Recalculating the Family Budget

With their investment portfolio in tatters, this couple found ways to cut spending by $24,000 a year and rebuild their savings

Stock market declines have laid waste to many people's retirement plans, including my own. Since my wife and I don't expect the market to retrace its highs anytime soon, we are trying to replenish our nest egg another way--by attacking our budget. We're on a mission to make up the losses and add to our principal so we're ready to pounce on opportunities when the market turns. A couple in our mid-40s with a child, we are using this crisis to rid ourselves of bad habits and to impart some valuable lessons to our son.

The first move we made was to fire the wealth-management firm we'd signed on with 16 months ago. They were charging 1.15% on the assets in our portfolio, and had advised us to go 65% in equities shortly before the market tanked. Luckily, I didn't take their advice. (Our advisers didn't even try to stop us from leaving.) Now we are steadily funneling money into a bond index fund, a municipal bond fund, and a stock index fund at Vanguard; 25% will remain split between cash, money market funds, and certificates of deposit. Estimated savings from not using our adviser: $7,000 a year.

The next part of the Kiley Family Recovery & Reinvestment Act of 2009 involved our mortgage. We pay monthly, like most people. To knock down the principal, we are going to make smaller payments twice a month, which will add the equivalent of one extra monthly payment a year. That will reduce the 27 years we have left on our mortgage to a little more than 22 years, saving us $77,000 in interest. And we're refinancing from a 6% rate to 5.12%, with no fees and no closing costs--that's $212 less a month.
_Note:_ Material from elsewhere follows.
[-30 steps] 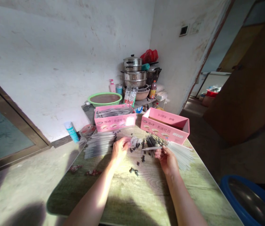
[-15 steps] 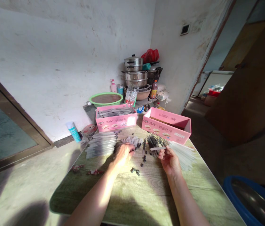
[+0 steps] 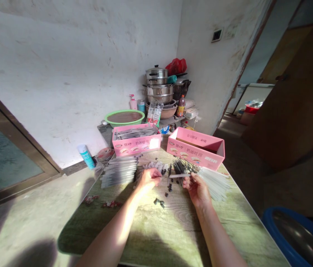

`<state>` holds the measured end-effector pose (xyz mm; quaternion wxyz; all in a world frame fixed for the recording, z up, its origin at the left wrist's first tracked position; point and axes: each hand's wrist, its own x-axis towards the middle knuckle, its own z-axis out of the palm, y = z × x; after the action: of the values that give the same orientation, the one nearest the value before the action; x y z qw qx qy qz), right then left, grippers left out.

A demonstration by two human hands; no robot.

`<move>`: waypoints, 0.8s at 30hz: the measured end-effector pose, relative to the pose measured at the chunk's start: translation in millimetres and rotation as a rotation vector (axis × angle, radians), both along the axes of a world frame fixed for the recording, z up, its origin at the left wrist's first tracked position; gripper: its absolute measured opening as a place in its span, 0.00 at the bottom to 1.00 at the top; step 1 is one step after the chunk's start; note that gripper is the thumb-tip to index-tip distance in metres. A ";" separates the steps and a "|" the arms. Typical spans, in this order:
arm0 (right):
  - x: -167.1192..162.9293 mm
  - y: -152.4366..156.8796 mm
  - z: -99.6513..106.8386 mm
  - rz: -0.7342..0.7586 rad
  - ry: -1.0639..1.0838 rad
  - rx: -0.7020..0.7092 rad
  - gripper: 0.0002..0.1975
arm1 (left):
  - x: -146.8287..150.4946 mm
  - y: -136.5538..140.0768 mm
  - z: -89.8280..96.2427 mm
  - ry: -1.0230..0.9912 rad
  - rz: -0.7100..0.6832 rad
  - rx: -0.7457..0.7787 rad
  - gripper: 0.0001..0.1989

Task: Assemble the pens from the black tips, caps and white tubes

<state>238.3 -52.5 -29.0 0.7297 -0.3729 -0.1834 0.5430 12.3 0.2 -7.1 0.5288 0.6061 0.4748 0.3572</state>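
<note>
My right hand [image 3: 197, 189] pinches a slim translucent pen barrel [image 3: 179, 175] near one end, its free end pointing left. Facing it, my left hand [image 3: 150, 178] has thumb and fingertips pressed together; whatever is between them is too small to make out. Just behind the left hand lies a heap of small whitish pieces [image 3: 155, 165] with dark bits among them. Thin black sticks like pen refills [image 3: 180, 167] are piled behind the held barrel. More clear barrels [image 3: 215, 184] are spread beside my right hand. Small black plugs [image 3: 159, 202] are scattered between my forearms.
A row of filled-looking barrels [image 3: 119, 171] lies on the table [image 3: 173, 233] at left. One pink box [image 3: 136, 145] full of similar sticks and another pink box [image 3: 200, 151] stand at the back. Beyond are a green basin [image 3: 124, 122] and stacked pots [image 3: 159, 91].
My right hand has moved left with the barrel, bringing its free end nearer the left hand. My left hand has lifted slightly from the small pieces, fingertips together.
</note>
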 end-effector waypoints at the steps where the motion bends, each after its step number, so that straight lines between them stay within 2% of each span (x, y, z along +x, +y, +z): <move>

With household expenses, some economies we and other budget-minded consumers can make may seem like piddling savings. But it all adds up. And we're finding chasing savings can get addictive. Here are a few of our cuts:


I was seeing a chiropractor twice a week at $35 per visit. Cancelled; I think I can get the same relief by working out more on my underused Total Gym. Also, my wife was seeing an out-of-network specialist, which could have cost $2,000 this year. She is now seeing an in-network specialist, which requires a 90-minute round trip. With gas at $2.00 a gallon, the added fuel cost doesn't bother me.


We've piggybacked family trips onto two business trips this year, to New York and Florida, to save some airfare and hotel expenses. That will whittle about $3,000 off what we would have spent taking those trips on our own. We're also dining out twice a month now, rather than weekly.


When my wife and I left our advisers, we sold our actively managed mutual funds and I paid off a $6,000 credit-card balance, saving the 13.9% I'd been paying in interest on the debt. We also got out of the American Express (AXP) Rewards program. For 10 years, I'd paid a $40 annual fee to get one rewards point for each dollar spent. Each 10,000 points buys a $50 traveler's check; the 70,000 points I'd earned got me only $350 in traveler's checks--not worth the cost.

Where does all this get us? If we add what we would have spent on an adviser to the cash saved from fewer dinners out, cheaper vacations, lower debt payments, and a host of smaller cuts, we can boost principal by about $15,000 per year. If the markets bounce back sooner than we think, we hope our new habits will die harder than our old ones.